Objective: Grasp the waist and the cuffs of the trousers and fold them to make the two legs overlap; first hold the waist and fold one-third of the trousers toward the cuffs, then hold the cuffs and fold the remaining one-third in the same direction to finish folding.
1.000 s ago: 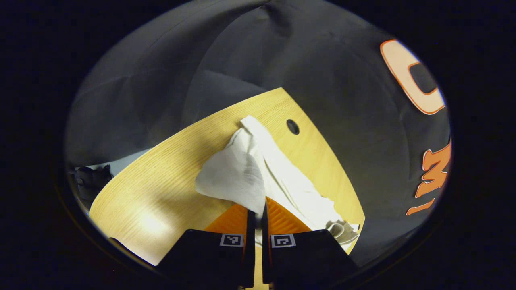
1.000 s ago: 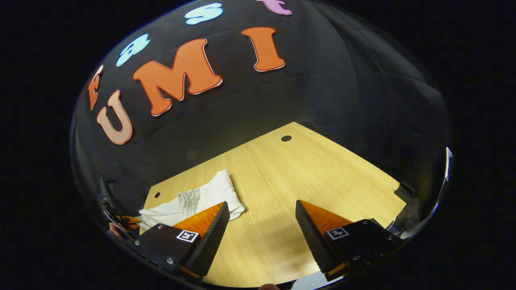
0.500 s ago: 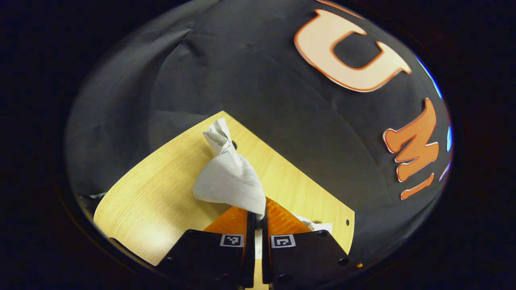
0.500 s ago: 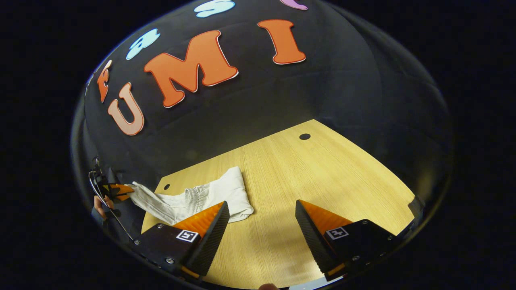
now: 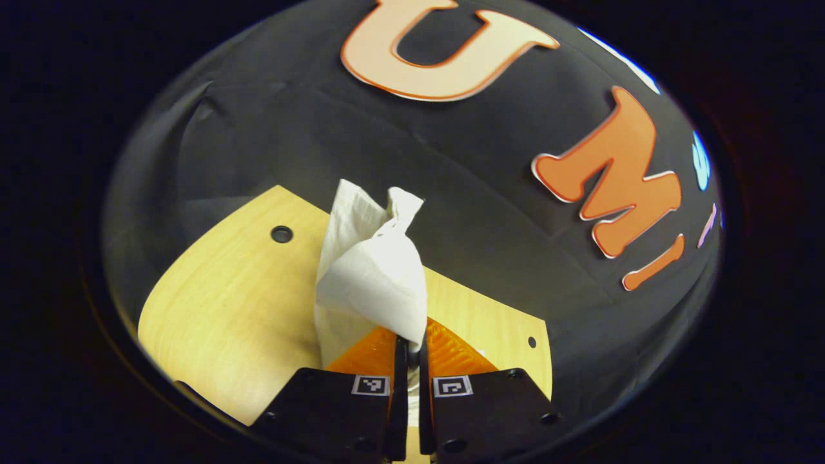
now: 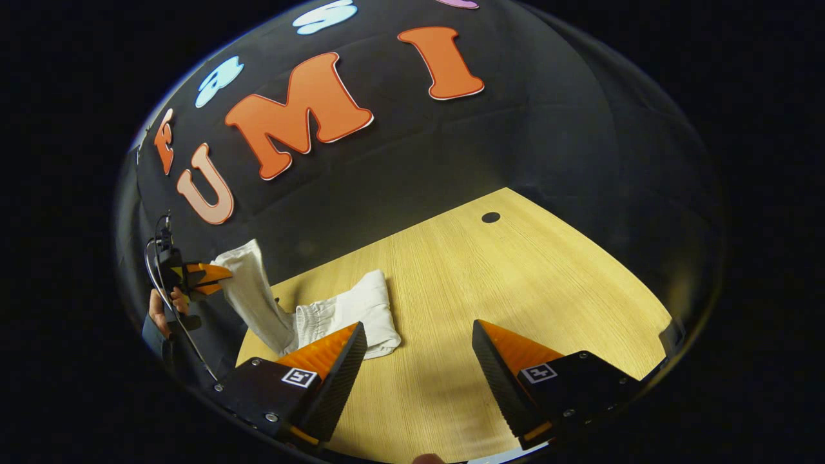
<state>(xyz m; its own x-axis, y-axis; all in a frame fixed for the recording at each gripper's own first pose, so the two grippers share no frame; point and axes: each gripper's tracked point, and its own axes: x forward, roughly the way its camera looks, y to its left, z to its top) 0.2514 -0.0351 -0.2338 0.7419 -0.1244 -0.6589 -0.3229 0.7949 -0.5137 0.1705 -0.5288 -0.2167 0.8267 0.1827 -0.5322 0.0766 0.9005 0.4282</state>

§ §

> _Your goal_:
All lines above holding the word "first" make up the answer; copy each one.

> _Output for this exercise_:
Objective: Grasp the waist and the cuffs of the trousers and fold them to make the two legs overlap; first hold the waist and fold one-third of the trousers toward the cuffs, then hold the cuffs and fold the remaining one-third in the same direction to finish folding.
<state>(xyz m; its own x-axis, y-axis; all in a frame fixed for the recording at each gripper's own first pose, so the two grippers share no frame; point and axes: each gripper's tracked point, and its own axes: x forward, roughly the way its camera looks, y to its left, z to its top) 0.2514 -0.0351 -0.2338 0.7419 -0.1244 -0.6589 -0.3229 0.7949 -0.5137 0.1705 -0.5288 -0.2167 0.8267 0.1827 -0.5322 0.0766 0.9005 0.4282</state>

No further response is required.